Tally how many lines in the data hold the word "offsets", and give the result with no other text.

(Data entries)
-- Opening Marker --

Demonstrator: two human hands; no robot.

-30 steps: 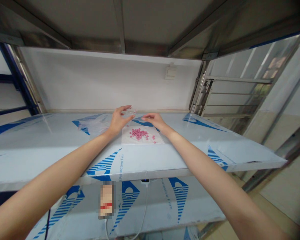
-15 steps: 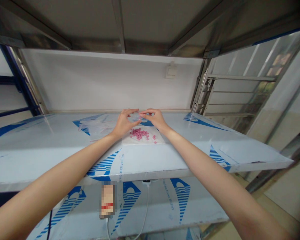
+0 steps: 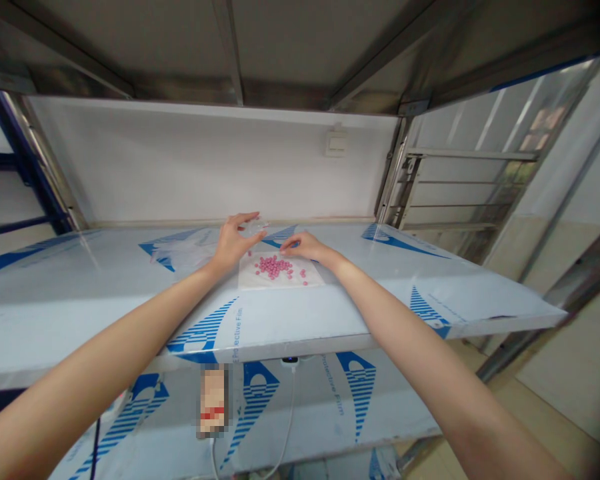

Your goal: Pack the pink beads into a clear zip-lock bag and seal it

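Note:
My left hand (image 3: 234,241) is curved around a small clear plastic container (image 3: 260,227), holding it between thumb and fingers above the worktop; its exact kind is hard to make out. Just right of it, my right hand (image 3: 305,245) has its fingertips pinched together at the far edge of a pile of pink beads (image 3: 274,267). Whether a bead is between those fingertips is too small to tell. The beads lie on a flat white sheet or bag (image 3: 250,281), a few of them loose to the right. One stray bead (image 3: 249,253) is near my left wrist.
Crumpled clear plastic (image 3: 183,252) lies on the film-covered worktop (image 3: 300,317), left of my hands. A metal shelf (image 3: 280,53) hangs low overhead. On the lower shelf are a blurred-out phone-like item (image 3: 213,400) and a white cable (image 3: 292,420). A wall switch (image 3: 335,143) is behind.
My right hand has moved away from the clear container, down toward the bead pile. My left hand still holds the container. The view has shifted slightly.

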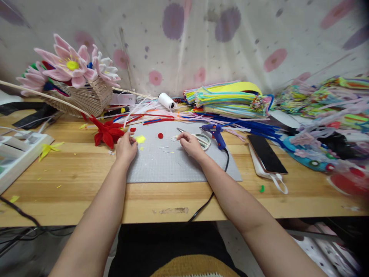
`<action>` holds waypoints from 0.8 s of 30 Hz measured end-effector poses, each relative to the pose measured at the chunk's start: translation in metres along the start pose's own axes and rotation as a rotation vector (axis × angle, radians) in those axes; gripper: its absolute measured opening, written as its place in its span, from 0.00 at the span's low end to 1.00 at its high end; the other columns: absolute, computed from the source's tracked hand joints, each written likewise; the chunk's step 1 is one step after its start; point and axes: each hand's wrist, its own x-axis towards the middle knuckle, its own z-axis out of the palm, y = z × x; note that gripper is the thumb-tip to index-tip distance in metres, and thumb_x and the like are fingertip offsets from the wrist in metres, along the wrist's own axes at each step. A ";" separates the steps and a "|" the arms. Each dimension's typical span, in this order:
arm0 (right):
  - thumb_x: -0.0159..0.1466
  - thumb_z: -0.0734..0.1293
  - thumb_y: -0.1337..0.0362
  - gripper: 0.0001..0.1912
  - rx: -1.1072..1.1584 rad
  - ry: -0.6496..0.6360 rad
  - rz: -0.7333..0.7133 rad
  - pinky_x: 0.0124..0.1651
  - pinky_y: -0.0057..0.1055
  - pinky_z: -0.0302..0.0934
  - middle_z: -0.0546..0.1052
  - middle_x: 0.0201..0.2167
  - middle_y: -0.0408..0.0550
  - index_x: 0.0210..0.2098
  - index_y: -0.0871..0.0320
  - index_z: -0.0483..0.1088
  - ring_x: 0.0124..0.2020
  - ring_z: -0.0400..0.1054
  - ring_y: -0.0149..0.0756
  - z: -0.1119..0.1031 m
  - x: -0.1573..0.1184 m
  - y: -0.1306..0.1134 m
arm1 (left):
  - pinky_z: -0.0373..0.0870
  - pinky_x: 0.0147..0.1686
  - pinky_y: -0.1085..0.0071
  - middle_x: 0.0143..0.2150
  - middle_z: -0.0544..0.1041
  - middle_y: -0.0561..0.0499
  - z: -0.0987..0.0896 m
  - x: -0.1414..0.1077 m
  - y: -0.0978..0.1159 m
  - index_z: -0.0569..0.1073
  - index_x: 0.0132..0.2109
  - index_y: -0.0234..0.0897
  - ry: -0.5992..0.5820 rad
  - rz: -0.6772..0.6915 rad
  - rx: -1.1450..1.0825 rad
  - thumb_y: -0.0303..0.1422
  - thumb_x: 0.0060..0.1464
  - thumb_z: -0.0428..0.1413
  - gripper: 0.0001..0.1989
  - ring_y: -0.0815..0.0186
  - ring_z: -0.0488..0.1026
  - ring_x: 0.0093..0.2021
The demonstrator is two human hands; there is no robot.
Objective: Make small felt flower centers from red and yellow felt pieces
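My left hand point(127, 147) is at the left edge of the grey cutting mat point(167, 169), beside a red fuzzy flower point(108, 132); its fingers are curled, and what they hold, if anything, is too small to tell. Curled fingers of my right hand point(190, 144) touch or hover by small white bits point(175, 138), just left of the scissors point(205, 141); I cannot make out a held thing. Between the hands lie a red disc point(160, 135) and thin white pieces point(163, 147). Yellow scraps point(140, 139) rest near my left hand.
A blue glue gun point(215, 132) with a black cord lies on the mat's right. Further right is a phone point(266, 154). Behind are a white thread spool point(166, 101), bundled pipe cleaners point(227, 100) and a basket point(83, 98) of pink flowers. A power strip point(23, 154) stands left.
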 end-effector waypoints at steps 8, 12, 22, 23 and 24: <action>0.50 0.55 0.66 0.09 -0.005 -0.018 0.024 0.26 0.26 0.48 0.61 0.18 0.37 0.28 0.57 0.65 0.20 0.53 0.28 0.001 -0.002 -0.003 | 0.63 0.48 0.61 0.36 0.75 0.49 0.000 -0.001 -0.001 0.67 0.49 0.39 0.001 0.050 -0.020 0.24 0.45 0.53 0.21 0.60 0.69 0.42; 0.50 0.55 0.65 0.10 -0.008 -0.021 0.016 0.26 0.26 0.49 0.61 0.18 0.37 0.28 0.57 0.65 0.21 0.54 0.28 0.001 -0.002 -0.001 | 0.63 0.47 0.61 0.34 0.75 0.49 -0.001 -0.002 0.001 0.68 0.48 0.38 -0.018 0.046 0.024 0.24 0.46 0.53 0.19 0.58 0.70 0.42; 0.50 0.55 0.65 0.10 0.005 -0.017 0.011 0.25 0.26 0.49 0.61 0.17 0.37 0.29 0.57 0.65 0.20 0.54 0.28 0.000 0.000 0.001 | 0.65 0.45 0.61 0.35 0.74 0.49 -0.003 -0.004 0.001 0.65 0.49 0.38 0.085 0.063 0.002 0.25 0.47 0.52 0.19 0.59 0.70 0.40; 0.50 0.55 0.66 0.10 0.009 -0.009 0.015 0.25 0.26 0.49 0.61 0.17 0.37 0.29 0.57 0.65 0.20 0.54 0.28 -0.001 0.001 0.001 | 0.64 0.45 0.62 0.36 0.74 0.49 -0.004 -0.005 0.003 0.64 0.49 0.39 0.128 0.089 -0.010 0.25 0.48 0.52 0.19 0.60 0.69 0.40; 0.50 0.55 0.66 0.10 0.014 0.000 0.020 0.25 0.26 0.50 0.61 0.17 0.37 0.29 0.57 0.65 0.20 0.55 0.28 -0.002 0.002 0.000 | 0.63 0.46 0.62 0.37 0.74 0.49 -0.005 -0.007 0.006 0.64 0.50 0.38 0.171 0.118 -0.016 0.25 0.49 0.51 0.19 0.60 0.69 0.41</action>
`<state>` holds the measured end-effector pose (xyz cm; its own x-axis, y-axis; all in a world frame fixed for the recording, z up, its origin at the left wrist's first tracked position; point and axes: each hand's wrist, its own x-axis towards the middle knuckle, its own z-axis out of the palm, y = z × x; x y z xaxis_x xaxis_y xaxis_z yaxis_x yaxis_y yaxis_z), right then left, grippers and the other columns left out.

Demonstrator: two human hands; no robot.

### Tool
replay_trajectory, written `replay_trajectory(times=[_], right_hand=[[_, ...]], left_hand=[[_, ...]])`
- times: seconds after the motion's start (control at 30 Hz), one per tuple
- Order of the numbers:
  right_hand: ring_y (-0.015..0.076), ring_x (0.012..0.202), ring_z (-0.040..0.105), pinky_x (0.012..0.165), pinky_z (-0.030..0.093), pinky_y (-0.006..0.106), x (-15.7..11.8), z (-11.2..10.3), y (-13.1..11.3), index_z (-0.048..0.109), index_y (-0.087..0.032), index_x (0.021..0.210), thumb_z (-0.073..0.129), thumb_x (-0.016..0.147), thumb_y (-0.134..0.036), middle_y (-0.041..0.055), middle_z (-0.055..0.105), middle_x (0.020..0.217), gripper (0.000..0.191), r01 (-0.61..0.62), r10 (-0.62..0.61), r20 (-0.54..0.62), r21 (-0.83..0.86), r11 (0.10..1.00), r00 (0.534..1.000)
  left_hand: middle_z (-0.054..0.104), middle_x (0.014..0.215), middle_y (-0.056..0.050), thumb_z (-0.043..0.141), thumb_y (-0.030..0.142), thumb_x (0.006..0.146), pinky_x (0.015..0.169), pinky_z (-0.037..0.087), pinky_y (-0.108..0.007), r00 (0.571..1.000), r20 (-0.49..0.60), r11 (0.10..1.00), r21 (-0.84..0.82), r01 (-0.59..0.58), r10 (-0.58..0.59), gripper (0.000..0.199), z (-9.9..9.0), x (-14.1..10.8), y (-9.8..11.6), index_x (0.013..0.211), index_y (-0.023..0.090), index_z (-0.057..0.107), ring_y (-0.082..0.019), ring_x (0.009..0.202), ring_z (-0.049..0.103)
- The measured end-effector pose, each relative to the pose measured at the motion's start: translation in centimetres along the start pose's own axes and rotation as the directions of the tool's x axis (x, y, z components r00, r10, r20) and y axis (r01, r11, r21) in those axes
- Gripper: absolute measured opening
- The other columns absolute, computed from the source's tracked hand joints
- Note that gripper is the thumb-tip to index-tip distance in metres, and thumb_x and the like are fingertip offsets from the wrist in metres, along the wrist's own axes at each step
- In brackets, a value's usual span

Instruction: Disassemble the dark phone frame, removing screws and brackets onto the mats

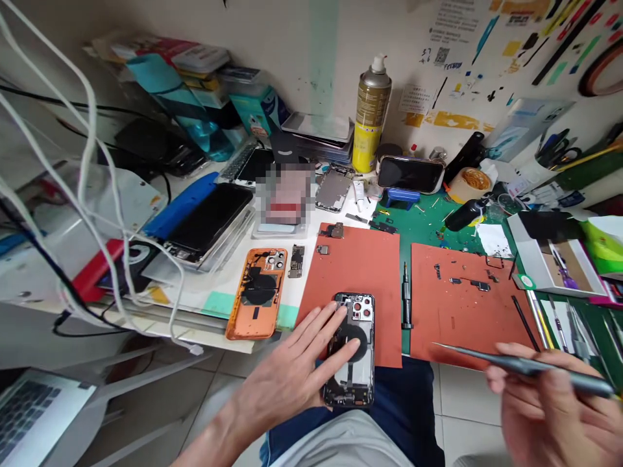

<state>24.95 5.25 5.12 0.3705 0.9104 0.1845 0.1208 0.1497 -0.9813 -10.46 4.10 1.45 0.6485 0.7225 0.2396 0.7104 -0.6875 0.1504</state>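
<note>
My left hand (296, 370) lies flat, fingers spread, on the left side of an opened dark phone housing (354, 353) that sits at the near edge of the left red mat (360, 272) and overhangs my lap. My right hand (549, 402) grips long grey tweezers (516, 364), their tip pointing left over the right red mat (462, 305). An orange phone back shell (257, 292) lies to the left, with a small circuit board (296, 261) beside it. A black screwdriver (405, 298) lies between the two mats.
A yellow spray can (370, 117) stands at the back by a phone on a blue stand (409, 174). Stacked screens (209, 224) and white cables (92, 194) crowd the left. A white box (559, 259) and tools sit right. A laptop (34, 415) is at lower left.
</note>
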Motion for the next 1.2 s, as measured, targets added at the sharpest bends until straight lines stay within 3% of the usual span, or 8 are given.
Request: replay_trajectory(times=[0.13, 0.3, 0.4, 0.57, 0.7, 0.8, 0.87, 1.2], right_hand=[[0.0235, 0.065, 0.081, 0.055, 0.068, 0.034, -1.0, 4.7, -0.9, 0.066, -0.023, 0.112, 0.080, 0.100, -0.024, 0.0082, 0.085, 0.098, 0.018, -0.020, 0.015, 0.040, 0.133, 0.991, 0.999], [0.0234, 0.089, 0.087, 0.076, 0.075, 0.034, -2.6, 7.1, -0.2, 0.059, -0.026, 0.133, 0.075, 0.093, 0.002, 0.0058, 0.085, 0.114, 0.051, 0.343, -0.339, 0.134, -0.001, 0.939, 0.931], [0.0206, 0.087, 0.086, 0.077, 0.074, 0.029, -2.4, 7.2, 0.0, 0.062, -0.025, 0.132, 0.076, 0.087, 0.006, 0.0053, 0.087, 0.112, 0.056, 0.637, -0.559, 0.371, -0.126, 0.761, 0.741], [0.0263, 0.095, 0.085, 0.079, 0.074, 0.036, -0.2, 8.0, -0.7, 0.068, -0.018, 0.102, 0.062, 0.095, 0.003, 0.0179, 0.086, 0.108, 0.023, 0.910, -0.640, 0.704, -0.021, 0.415, 0.308], [0.0279, 0.096, 0.085, 0.080, 0.074, 0.041, 1.4, 9.2, -2.0, 0.067, -0.021, 0.091, 0.055, 0.097, -0.003, 0.0155, 0.086, 0.101, 0.023, 0.978, -0.591, 0.803, 0.056, 0.199, 0.075], [0.0276, 0.096, 0.085, 0.084, 0.073, 0.039, 2.2, 9.6, -2.5, 0.068, -0.022, 0.089, 0.050, 0.097, -0.007, 0.0151, 0.086, 0.102, 0.025, 0.981, -0.505, 0.862, 0.139, 0.131, -0.055], [0.0284, 0.099, 0.084, 0.086, 0.072, 0.039, 2.3, 9.6, -2.3, 0.069, -0.021, 0.093, 0.051, 0.095, -0.008, 0.0167, 0.086, 0.107, 0.022, 0.977, -0.465, 0.881, 0.167, 0.131, -0.088], [0.0347, 0.109, 0.080, 0.091, 0.069, 0.044, 1.5, 9.3, -0.7, 0.068, -0.009, 0.101, 0.056, 0.086, -0.004, 0.0264, 0.081, 0.117, 0.020, 0.960, -0.490, 0.869, 0.190, 0.206, -0.067]], left_hand=[[-0.012, 0.183, -0.025, 0.073, -0.005, 0.071, 0.129, 0.039, -0.067, 0.999, 0.038, 0.999, -0.034, -0.013, 0.014, 0.105, 0.1, 1.5, -0.8, 0.167, 0.021, 0.040, -0.051, 0.166, 0.024], [-0.005, 0.184, -0.026, 0.074, 0.003, 0.070, 0.132, 0.035, -0.065, 0.998, 0.055, 0.992, -0.123, 0.013, -0.006, 0.111, 0.2, 1.6, -1.4, 0.171, 0.015, 0.029, -0.046, 0.169, 0.017], [0.013, 0.184, -0.026, 0.073, 0.009, 0.073, 0.133, 0.036, -0.063, 0.998, 0.025, 0.978, -0.202, 0.061, -0.057, 0.100, 0.3, 1.4, -1.5, 0.165, 0.012, 0.035, -0.042, 0.170, 0.018], [0.038, 0.175, -0.027, 0.067, 0.020, 0.090, 0.130, 0.043, -0.062, 0.990, -0.070, 0.950, -0.298, 0.093, -0.119, 0.056, 1.1, 1.4, -1.7, 0.142, 0.013, 0.047, -0.037, 0.169, 0.025], [0.041, 0.173, -0.027, 0.061, 0.023, 0.097, 0.128, 0.046, -0.063, 0.985, -0.089, 0.935, -0.338, 0.111, -0.149, 0.045, 1.5, 1.6, -1.7, 0.139, 0.016, 0.046, -0.037, 0.168, 0.027], [0.044, 0.171, -0.029, 0.059, 0.023, 0.099, 0.126, 0.048, -0.062, 0.983, -0.108, 0.935, -0.340, 0.105, -0.150, 0.041, 1.6, 1.7, -1.8, 0.137, 0.015, 0.048, -0.037, 0.168, 0.029], [0.045, 0.170, -0.030, 0.061, 0.025, 0.098, 0.125, 0.049, -0.062, 0.981, -0.120, 0.932, -0.347, 0.099, -0.149, 0.042, 1.6, 1.7, -1.7, 0.136, 0.015, 0.048, -0.038, 0.167, 0.031], [0.050, 0.165, -0.032, 0.069, 0.028, 0.094, 0.119, 0.056, -0.061, 0.980, -0.126, 0.934, -0.343, 0.100, -0.152, 0.043, 1.5, 2.1, -1.7, 0.131, 0.013, 0.052, -0.043, 0.162, 0.039]])
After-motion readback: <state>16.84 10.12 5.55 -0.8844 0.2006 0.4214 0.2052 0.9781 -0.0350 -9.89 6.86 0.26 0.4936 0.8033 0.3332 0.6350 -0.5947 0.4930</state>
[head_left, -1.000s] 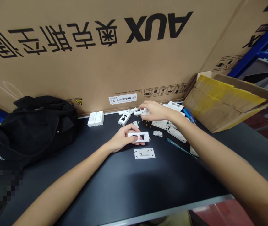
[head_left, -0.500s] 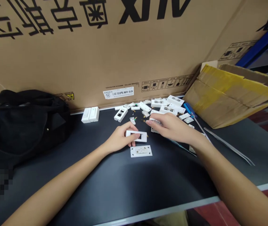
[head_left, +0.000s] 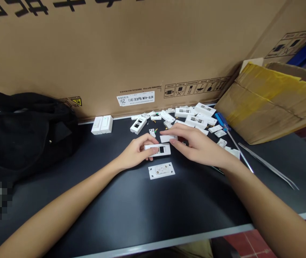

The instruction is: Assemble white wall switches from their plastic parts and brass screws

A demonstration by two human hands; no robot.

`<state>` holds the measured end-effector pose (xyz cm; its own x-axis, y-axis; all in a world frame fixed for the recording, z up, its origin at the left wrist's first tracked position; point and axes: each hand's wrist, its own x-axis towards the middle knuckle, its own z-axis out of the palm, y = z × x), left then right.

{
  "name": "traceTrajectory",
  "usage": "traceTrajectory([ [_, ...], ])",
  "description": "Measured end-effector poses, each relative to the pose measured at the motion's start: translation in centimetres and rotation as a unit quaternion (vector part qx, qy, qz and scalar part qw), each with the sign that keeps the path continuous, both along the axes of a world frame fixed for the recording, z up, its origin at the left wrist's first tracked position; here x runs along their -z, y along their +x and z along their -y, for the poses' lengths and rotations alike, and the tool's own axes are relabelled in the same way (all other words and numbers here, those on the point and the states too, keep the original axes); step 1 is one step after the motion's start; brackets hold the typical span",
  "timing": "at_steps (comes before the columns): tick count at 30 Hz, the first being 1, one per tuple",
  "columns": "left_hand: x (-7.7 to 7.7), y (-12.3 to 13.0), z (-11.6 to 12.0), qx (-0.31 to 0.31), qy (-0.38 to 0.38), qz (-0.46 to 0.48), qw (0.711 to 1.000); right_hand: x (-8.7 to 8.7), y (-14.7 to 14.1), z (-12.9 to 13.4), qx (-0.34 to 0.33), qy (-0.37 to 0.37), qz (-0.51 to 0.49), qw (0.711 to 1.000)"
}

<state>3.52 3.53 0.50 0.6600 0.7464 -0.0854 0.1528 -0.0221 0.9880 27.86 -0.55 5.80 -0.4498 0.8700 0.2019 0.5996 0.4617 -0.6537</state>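
My left hand (head_left: 136, 152) grips a white rectangular frame (head_left: 164, 149) with a dark window, thumb on its front. Close on its right, my right hand (head_left: 190, 141) pinches a flat white piece (head_left: 167, 138) between thumb and fingers, just above the frame's upper edge. Below both hands a white plate (head_left: 161, 171) with holes at its corners and a raised middle lies on the dark table (head_left: 131, 211). Behind the hands are a white housing (head_left: 138, 125) and a pile of white covers (head_left: 196, 122) and small parts, partly hidden by my right hand.
Two white switch units (head_left: 102, 124) stand at the back left beside a black bag (head_left: 31, 139). On the right lie a blue-handled screwdriver (head_left: 222, 122) and metal tweezers (head_left: 268, 166), near an open carton (head_left: 273, 104). A large cardboard box (head_left: 101, 53) walls off the back.
My right hand has brought a flat white piece out from the pile, nearer to the frame in my left hand. The camera view has tilted down slightly.
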Motion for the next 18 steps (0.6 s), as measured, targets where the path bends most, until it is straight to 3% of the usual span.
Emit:
traceTrajectory([
  [5, 0.0, -0.3, -0.4, 0.004, -0.115, 0.129, 0.985, 0.4, -0.7, 0.1, 0.05, -0.049, -0.126, 0.989],
  [10, -0.1, -0.4, -0.5, 0.01, -0.182, 0.172, 0.968, 0.8, -1.4, 0.0, 0.067, -0.096, -0.247, 0.962],
  [18, 0.0, -0.3, -0.6, 0.021, -0.197, 0.188, 0.962, 1.6, -1.5, 0.1, 0.067, -0.112, -0.246, 0.96],
])
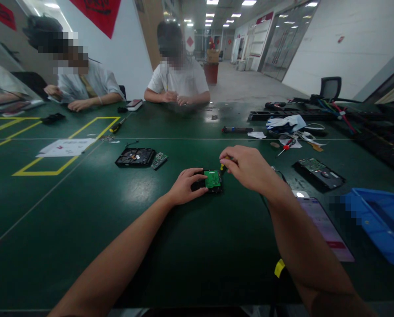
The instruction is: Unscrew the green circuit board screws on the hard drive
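Observation:
A hard drive [218, 190] lies on the green table before me, its green circuit board [213, 178] facing up. My left hand [187, 187] grips the drive's left end, fingers on the far side and thumb on the near side. In my right hand [246, 167], thumb and fingers are closed around a small yellow screwdriver [222, 167]. Its lower end is at the drive's right edge; I cannot tell whether the tip sits in a screw. Left of them are an opened hard drive [136, 156] and a loose circuit board [159, 160]. Another hard drive [319, 174] lies to the right.
A phone or tablet [329, 229] lies by my right forearm, beside a blue tray [362, 196]. Farther off are a red screwdriver [285, 148], a dark cylindrical tool [237, 130], a yellow-black screwdriver [117, 126] and a paper sheet [67, 148]. People sit across the table [144, 246].

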### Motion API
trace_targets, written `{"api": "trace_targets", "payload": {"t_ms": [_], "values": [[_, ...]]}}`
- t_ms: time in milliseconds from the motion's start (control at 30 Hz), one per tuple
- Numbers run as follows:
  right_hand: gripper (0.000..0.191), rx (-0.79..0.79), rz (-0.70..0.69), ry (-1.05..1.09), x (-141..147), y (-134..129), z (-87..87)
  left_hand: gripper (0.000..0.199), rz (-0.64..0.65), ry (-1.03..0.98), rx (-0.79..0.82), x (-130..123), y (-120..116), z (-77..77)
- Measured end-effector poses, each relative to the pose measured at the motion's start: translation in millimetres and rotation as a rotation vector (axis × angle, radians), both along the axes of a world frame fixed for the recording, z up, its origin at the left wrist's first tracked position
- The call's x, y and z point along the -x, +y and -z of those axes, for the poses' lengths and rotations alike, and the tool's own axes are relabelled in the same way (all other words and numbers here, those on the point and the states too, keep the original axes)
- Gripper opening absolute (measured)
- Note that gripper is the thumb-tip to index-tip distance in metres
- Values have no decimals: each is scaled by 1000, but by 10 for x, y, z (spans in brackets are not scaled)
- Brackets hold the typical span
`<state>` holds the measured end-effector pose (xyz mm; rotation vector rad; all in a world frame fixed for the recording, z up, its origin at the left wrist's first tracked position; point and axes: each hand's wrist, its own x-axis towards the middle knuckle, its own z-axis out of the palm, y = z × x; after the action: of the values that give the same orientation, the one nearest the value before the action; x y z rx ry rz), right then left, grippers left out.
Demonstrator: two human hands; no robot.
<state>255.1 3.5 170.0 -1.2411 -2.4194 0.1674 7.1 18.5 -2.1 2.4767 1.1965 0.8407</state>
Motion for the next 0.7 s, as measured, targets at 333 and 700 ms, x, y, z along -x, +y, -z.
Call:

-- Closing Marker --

OUTPUT: 2